3 red banana plug receptacles ( I used the ones you can unscrew and insert wires)
3 black banana plug receptacles  
3 latching push buttons ( i used square ones because I liked the look)
4 LED ( i used red and white)
3 led holders( they come in packs of 2 at radioshack )
4 resistors ( I used 100OHM )
solder iron
solder
Drill
heat shrink
wire cutters
zip ties.
piece of clear plastic, plexi glass (optional)


If you look at the wires coming from the power supply you will notice multiple,yellow, red, orange,and black wires. These are the ones we are concerned about. You will want to lay out your output locations and your button/led locations, you do not have to put them in the same places that I have. Drill the appropriate holes for the receptacles and the buttons, leds. Now you can group your wires together. Yellow is generally 12V, Red is generally 5v and Orange is generally 3.3V. There should be a single blue(-12V) wire and a single white ( -5V)wire and purple(5Vstby) you can cut those and put heat shrink over the ends. 

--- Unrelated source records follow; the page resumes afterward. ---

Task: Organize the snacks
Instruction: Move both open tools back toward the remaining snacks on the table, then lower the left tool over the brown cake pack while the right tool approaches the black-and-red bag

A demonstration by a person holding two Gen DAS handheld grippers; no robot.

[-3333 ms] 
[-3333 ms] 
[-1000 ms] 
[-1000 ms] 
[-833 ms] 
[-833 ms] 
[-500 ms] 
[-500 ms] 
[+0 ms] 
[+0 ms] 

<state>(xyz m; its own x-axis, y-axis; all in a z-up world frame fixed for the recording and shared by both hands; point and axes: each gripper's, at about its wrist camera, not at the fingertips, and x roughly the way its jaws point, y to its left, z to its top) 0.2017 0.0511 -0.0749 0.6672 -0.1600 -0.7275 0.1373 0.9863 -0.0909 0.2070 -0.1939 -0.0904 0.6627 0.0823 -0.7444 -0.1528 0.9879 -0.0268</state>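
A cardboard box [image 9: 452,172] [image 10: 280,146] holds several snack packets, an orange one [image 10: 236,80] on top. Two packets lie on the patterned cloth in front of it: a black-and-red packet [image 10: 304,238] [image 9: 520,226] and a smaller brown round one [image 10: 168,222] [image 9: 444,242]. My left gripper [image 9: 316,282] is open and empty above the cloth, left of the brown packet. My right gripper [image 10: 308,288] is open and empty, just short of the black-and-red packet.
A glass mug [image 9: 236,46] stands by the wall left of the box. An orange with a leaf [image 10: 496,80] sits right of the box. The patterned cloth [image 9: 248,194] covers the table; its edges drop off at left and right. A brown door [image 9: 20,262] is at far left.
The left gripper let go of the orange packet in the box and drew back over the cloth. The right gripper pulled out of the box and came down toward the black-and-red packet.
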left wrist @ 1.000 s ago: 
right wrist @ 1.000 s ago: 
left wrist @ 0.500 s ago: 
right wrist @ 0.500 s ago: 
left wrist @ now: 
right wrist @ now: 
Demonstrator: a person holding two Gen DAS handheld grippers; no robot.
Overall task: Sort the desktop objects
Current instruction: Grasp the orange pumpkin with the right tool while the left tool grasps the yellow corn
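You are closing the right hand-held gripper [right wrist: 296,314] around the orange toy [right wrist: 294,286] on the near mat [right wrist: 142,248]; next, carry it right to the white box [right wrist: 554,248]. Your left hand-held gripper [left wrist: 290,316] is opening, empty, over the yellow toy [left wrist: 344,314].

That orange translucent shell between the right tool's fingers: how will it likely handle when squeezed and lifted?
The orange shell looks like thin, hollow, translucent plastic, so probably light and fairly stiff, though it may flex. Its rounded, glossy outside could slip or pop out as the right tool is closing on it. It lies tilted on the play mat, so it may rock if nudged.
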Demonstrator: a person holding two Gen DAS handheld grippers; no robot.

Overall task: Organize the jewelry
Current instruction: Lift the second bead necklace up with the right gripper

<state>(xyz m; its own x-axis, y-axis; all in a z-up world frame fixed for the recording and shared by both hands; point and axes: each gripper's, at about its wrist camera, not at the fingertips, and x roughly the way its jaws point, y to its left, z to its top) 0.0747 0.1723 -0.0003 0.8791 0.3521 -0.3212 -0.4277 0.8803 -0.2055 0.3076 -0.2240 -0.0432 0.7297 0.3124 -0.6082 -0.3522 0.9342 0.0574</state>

Solder the green wire to any common and heat shrink this will tell the power supply to come on. 

Now that you have your wires grouped by color cut to length and solder to appropriate receptacle, reserve 4 of the 3,3V (orange) lines for the Leds.

Connect a 3.3V line to your "power on led" anode and the the cathode to a common. Be sure to use your resistor(see schematic)

Connect the 3.3V lines you reserved to your  output Leds. Be sure to use your resistors(see schematic)

Now your commons will be what is will be broken by the switch(s),  also known as low side switching. split your common wires  and solder to one side of the switch(s) run a wire from the other side of the switch to both your outputs common side and to the cathode of your output LEDs (the power on led will not be switched)

The plexi glass is what I used to cover the hole the harness came through, you can do whatever you choose.

The fan had to be located on the outside of the case due to the switches and leds, I then added a chrome grill that I had laying around.

Now you should have everything installed and wired up. Plug in the ac and be very careful not to touch the pcb itself, you can slide the cover on temporarily and test your outputs with a meter.Once everything is working you can button it all up and viola!

Some things to consider:

 Some power supplies may require a load before they power on, this can be fixed by placing a resistor between the 5V line and common (10OHM 10W power resistor) mine did not require this.

Some power supply manufacturers may not use the standard wire color code.


 I hope this is somewhat clear, I am typing and holding a sleeping baby(multitasking)

Any questions feel free to ask.



 

Comments

russ_hensel (author)2015-01-09

Just a note to let you know I have added this instructable to the collection:
Encyclopedia of ATX to Bench Power Supply Conversion
>> https://www.instructables.com/id/Encyclopedia-of-ATX-to-Bench-Power-Supply-Conversi/
Take a look at about 70 different approaches to this project.

ExtraCrispy13 (author)2013-06-12

Switching the commons is a truly bad idea. With the commons all off and the leds all off there will still be voltages applied to the positive terminals. If you have +5v and +12v attached to the same project then there will still be 7v between these connections even when everything is apparently off! Put the switches in the supply lines NOT in the ground line. The same applies for fuses.

If this type of wiring was applied to mains voltages someone could get seriously hurt.

vicvelcro (author)2012-12-12

Is there a specific reason for "low side switching"? I ask because I have never heard of this before and want to know if it has particular importance.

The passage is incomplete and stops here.